• [Exercise brief]:
Pictures stay out; print the rest of the listing below exactly as it stands.

• [Information shown]:
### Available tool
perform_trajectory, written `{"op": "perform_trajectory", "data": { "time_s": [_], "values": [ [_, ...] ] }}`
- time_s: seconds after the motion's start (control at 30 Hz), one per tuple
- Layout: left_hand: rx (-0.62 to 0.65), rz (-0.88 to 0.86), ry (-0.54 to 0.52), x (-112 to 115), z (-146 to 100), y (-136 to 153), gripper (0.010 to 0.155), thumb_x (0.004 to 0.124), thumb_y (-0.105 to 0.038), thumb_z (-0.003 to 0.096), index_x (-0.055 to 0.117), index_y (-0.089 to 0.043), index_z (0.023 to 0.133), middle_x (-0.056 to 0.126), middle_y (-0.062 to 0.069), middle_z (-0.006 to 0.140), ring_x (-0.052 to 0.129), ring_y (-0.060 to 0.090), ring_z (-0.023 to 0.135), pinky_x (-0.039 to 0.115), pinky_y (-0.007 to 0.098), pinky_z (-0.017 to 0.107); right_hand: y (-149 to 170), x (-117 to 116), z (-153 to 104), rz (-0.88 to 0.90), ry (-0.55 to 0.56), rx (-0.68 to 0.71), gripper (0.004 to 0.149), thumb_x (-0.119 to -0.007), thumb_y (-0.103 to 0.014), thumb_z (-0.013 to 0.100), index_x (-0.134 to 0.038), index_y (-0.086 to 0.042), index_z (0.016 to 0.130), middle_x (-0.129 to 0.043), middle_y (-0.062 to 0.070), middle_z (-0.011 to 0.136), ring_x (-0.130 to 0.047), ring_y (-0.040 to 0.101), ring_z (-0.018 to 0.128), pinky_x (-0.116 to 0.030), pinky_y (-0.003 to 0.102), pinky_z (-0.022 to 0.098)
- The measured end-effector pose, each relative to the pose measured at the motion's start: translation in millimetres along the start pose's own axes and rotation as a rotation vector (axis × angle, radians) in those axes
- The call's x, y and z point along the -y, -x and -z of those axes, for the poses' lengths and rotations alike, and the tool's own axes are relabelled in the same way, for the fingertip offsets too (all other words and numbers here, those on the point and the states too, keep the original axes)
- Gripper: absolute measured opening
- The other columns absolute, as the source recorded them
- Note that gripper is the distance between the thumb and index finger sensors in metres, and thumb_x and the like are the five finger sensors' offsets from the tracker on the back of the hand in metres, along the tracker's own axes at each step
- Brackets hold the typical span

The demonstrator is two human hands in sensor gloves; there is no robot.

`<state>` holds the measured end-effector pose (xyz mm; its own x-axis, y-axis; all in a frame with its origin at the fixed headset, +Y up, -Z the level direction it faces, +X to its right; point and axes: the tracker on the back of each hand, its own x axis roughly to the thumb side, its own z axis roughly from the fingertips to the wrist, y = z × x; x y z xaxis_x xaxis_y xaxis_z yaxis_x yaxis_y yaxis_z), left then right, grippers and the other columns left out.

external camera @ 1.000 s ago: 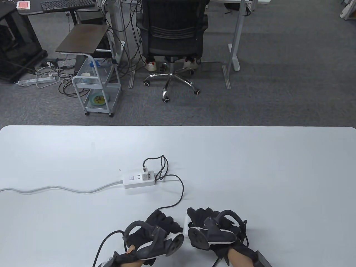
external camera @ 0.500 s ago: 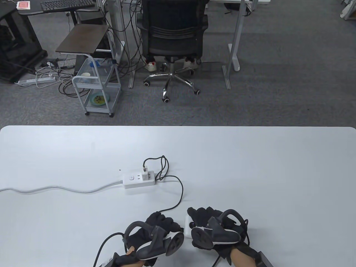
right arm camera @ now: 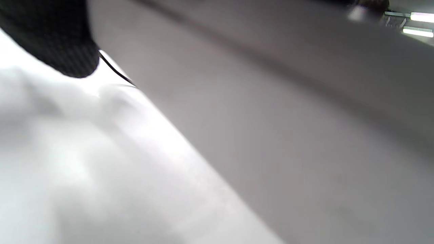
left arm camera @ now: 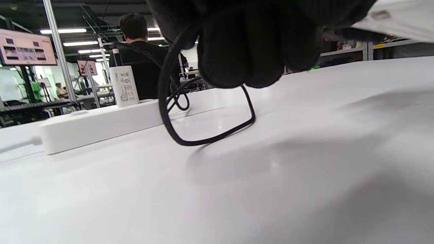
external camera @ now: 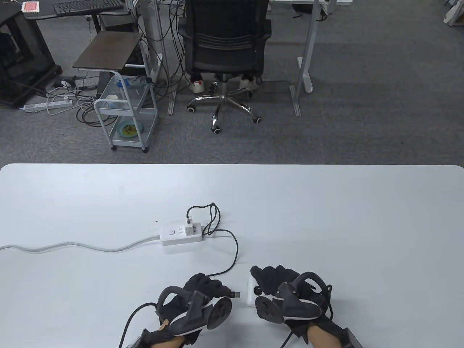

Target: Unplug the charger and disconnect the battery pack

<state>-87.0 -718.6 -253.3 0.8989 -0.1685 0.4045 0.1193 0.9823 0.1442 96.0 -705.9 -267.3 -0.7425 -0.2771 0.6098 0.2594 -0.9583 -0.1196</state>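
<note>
Table view first: the battery pack is held down on the white desk near its front edge by the right hand, whose fingers are curled over its top, so this grip is closed on the pack. Holding it so appears meant to keep the pack from sliding while the lead is drawn out. The left hand is set just beside it, its grip pinched on the end of the black cable, whose metal plug is seen bare, clear of the pack with a small gap between them. The pack can therefore be judged disconnected. Further back, the white charger is seen upright in the white power strip, with the cable looped behind it; that half of the task is judged not yet done. A grey mains lead is run from the strip off the desk's left edge.

Left wrist view: the left hand's gloved fingers are seen bunched at the top, the black cable passing into them and arcing down onto the desk, which agrees with a pinch on the cable end. The charger is shown standing in the power strip, well apart from the hand. A person is seen beyond the desk, in dark clothing.

Right wrist view: little can be told; the picture is blurred, filled by a pale surface taken to be the pack's side, with a dark fingertip at the top left and a thin black line beside it, probably the cable.
</note>
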Motion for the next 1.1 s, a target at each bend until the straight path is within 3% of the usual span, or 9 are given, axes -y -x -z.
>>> {"op": "perform_trajectory", "data": {
  "time_s": [0.2,0.4,0.63,0.8,1.1],
  "values": [
    [-0.009,0.026,0.034,7.6,1.2,3.4,0.044,0.072,-0.056,0.0453,0.090,-0.042,0.083,0.098,-0.020,0.089,0.104,0.005,0.083,0.078,0.030,0.080,0.7,13.3,-0.1,-0.032,0.011,-0.020,0.104,-0.073,-0.072,0.036,-0.035,-0.013,0.113,-0.056,0.023,0.112,-0.071,0.050,0.088,-0.074,0.053,0.060],
    [-0.029,0.020,-0.013,12.4,3.5,7.6,0.044,0.072,-0.056,0.0457,0.089,-0.042,0.084,0.097,-0.019,0.090,0.103,0.005,0.084,0.077,0.030,0.080,6.7,24.8,4.9,-0.042,-0.010,-0.043,0.104,-0.073,-0.071,0.037,-0.034,-0.013,0.113,-0.055,0.024,0.113,-0.070,0.050,0.089,-0.073,0.054,0.061],
    [-0.076,-0.060,-0.012,18.8,15.4,18.9,0.044,0.072,-0.056,0.0456,0.089,-0.042,0.084,0.097,-0.020,0.091,0.103,0.005,0.085,0.077,0.030,0.080,28.9,29.5,30.1,-0.071,-0.105,-0.110,0.103,-0.074,-0.069,0.038,-0.033,-0.013,0.113,-0.054,0.025,0.113,-0.068,0.051,0.090,-0.071,0.055,0.062],
    [-0.071,-0.018,-0.030,16.4,12.1,23.6,0.044,0.072,-0.056,0.0456,0.089,-0.042,0.084,0.096,-0.021,0.092,0.103,0.005,0.086,0.076,0.030,0.081,48.8,30.2,50.0,-0.085,-0.174,-0.177,0.103,-0.075,-0.068,0.038,-0.032,-0.013,0.113,-0.053,0.024,0.114,-0.068,0.051,0.090,-0.071,0.055,0.063],
    [-0.086,-0.032,-0.021,22.5,14.3,30.3,0.044,0.072,-0.056,0.0458,0.089,-0.042,0.084,0.097,-0.020,0.091,0.104,0.005,0.084,0.078,0.030,0.079,80.0,37.1,64.0,-0.101,-0.205,-0.270,0.103,-0.076,-0.066,0.039,-0.029,-0.013,0.114,-0.050,0.025,0.115,-0.064,0.052,0.092,-0.068,0.057,0.065]
  ]
}}
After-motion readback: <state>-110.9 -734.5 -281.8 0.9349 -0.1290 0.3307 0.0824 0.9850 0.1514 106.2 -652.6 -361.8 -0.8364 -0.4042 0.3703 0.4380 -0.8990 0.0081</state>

• [Solution to this exercise]:
### Available tool
perform_trajectory, written `{"op": "perform_trajectory", "data": { "time_s": [_], "values": [ [_, ...] ] }}`
- time_s: seconds after the motion's start (control at 30 Hz), one per tuple
- Layout: left_hand: rx (-0.62 to 0.65), rz (-0.88 to 0.86), ry (-0.54 to 0.52), x (-112 to 115), z (-146 to 100), y (-136 to 153), gripper (0.010 to 0.155), thumb_x (0.004 to 0.124), thumb_y (-0.105 to 0.038), thumb_z (-0.003 to 0.096), index_x (-0.055 to 0.117), index_y (-0.089 to 0.043), index_z (0.023 to 0.133), middle_x (-0.056 to 0.126), middle_y (-0.062 to 0.069), middle_z (-0.006 to 0.140), ring_x (-0.052 to 0.129), ring_y (-0.060 to 0.090), ring_z (-0.023 to 0.135), pinky_x (-0.039 to 0.115), pinky_y (-0.007 to 0.098), pinky_z (-0.017 to 0.107); right_hand: y (-149 to 170), x (-117 to 116), z (-153 to 104), rz (-0.88 to 0.90), ry (-0.55 to 0.56), rx (-0.68 to 0.71), gripper (0.004 to 0.149), thumb_x (-0.119 to -0.007), thumb_y (-0.103 to 0.014), thumb_z (-0.013 to 0.100), index_x (-0.134 to 0.038), index_y (-0.086 to 0.042), index_z (0.016 to 0.130), middle_x (-0.129 to 0.043), middle_y (-0.062 to 0.070), middle_z (-0.011 to 0.136), ring_x (-0.130 to 0.047), ring_y (-0.040 to 0.101), ring_z (-0.018 to 0.128), pinky_x (-0.116 to 0.030), pinky_y (-0.003 to 0.102), pinky_z (-0.022 to 0.098)
- The measured end-effector pose, each relative to the pose measured at the motion's start: translation in millimetres along the start pose's own axes and rotation as a rotation vector (axis × angle, radians) in those axes
- The call's x, y and z point along the -y, -x and -z of those axes, for the poses' lengths and rotations alike, and the tool's own axes are relabelled in the same way, for the fingertip offsets too (all other words and numbers here, those on the point and the states too, keep the original axes)
- Gripper: absolute measured opening
- The other columns absolute, as the source recorded them
- Note that gripper is the distance between the thumb and index finger sensors in metres, and thumb_x and the like are the five finger sensors' offsets from the tracker on the back of the hand in metres, along the tracker's own axes at each step
- Brackets hold the typical span

The demonstrator is two human hands in sensor gloves; there is no robot.

`<state>` holds the measured end-effector pose (xyz mm; its own x-axis, y-axis; all in a frame with its origin at the fixed headset, +Y up, -Z the level direction it faces, +X to its right; point and axes: the tracker on the back of each hand, its own x axis roughly to the thumb side, its own z axis roughly from the fingertips to the wrist, y = z × x; x y z xaxis_x xaxis_y xaxis_z yaxis_x yaxis_y yaxis_z), left then right, grippers and the other columns left out.

external camera @ 1.000 s ago: 
external camera @ 0.500 s ago: 
right arm camera @ now: 
left arm camera @ now: 
external camera @ now: 

Target: Unplug the charger and disconnect the battery pack

<state>-87.0 -718.6 -253.3 0.8989 -0.1685 0.4045 0.1193 0.9823 0.1442 96.0 -705.9 -267.3 -0.7425 -0.2771 0.6098 0.2594 -0.9583 -0.1196</state>
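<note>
Table view first: the battery pack is held down on the white desk near its front edge by the right hand, whose fingers are curled over its top, so this grip is closed on the pack. Holding it so appears meant to keep the pack from sliding while the lead is drawn out. The left hand is set just beside it, its grip pinched on the end of the black cable, whose metal plug is seen bare, clear of the pack with a small gap between them. The pack can therefore be judged disconnected. Further back, the white charger is seen upright in the white power strip, with the cable looped behind it; that half of the task is judged not yet done. A grey mains lead is run from the strip off the desk's left edge.

Left wrist view: the left hand's gloved fingers are seen bunched at the top, the black cable passing into them and arcing down onto the desk, which agrees with a pinch on the cable end. The charger is shown standing in the power strip, well apart from the hand. A person is seen beyond the desk, in dark clothing.

Right wrist view: little can be told; the picture is blurred, filled by a pale surface taken to be the pack's side, with a dark fingertip at the top left and a thin black line beside it, probably the cable.
</note>
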Motion for the next 1.1 s, a target at each bend until the straight path is within 3% of the usual span, or 9 are given, axes -y -x -z.
>>> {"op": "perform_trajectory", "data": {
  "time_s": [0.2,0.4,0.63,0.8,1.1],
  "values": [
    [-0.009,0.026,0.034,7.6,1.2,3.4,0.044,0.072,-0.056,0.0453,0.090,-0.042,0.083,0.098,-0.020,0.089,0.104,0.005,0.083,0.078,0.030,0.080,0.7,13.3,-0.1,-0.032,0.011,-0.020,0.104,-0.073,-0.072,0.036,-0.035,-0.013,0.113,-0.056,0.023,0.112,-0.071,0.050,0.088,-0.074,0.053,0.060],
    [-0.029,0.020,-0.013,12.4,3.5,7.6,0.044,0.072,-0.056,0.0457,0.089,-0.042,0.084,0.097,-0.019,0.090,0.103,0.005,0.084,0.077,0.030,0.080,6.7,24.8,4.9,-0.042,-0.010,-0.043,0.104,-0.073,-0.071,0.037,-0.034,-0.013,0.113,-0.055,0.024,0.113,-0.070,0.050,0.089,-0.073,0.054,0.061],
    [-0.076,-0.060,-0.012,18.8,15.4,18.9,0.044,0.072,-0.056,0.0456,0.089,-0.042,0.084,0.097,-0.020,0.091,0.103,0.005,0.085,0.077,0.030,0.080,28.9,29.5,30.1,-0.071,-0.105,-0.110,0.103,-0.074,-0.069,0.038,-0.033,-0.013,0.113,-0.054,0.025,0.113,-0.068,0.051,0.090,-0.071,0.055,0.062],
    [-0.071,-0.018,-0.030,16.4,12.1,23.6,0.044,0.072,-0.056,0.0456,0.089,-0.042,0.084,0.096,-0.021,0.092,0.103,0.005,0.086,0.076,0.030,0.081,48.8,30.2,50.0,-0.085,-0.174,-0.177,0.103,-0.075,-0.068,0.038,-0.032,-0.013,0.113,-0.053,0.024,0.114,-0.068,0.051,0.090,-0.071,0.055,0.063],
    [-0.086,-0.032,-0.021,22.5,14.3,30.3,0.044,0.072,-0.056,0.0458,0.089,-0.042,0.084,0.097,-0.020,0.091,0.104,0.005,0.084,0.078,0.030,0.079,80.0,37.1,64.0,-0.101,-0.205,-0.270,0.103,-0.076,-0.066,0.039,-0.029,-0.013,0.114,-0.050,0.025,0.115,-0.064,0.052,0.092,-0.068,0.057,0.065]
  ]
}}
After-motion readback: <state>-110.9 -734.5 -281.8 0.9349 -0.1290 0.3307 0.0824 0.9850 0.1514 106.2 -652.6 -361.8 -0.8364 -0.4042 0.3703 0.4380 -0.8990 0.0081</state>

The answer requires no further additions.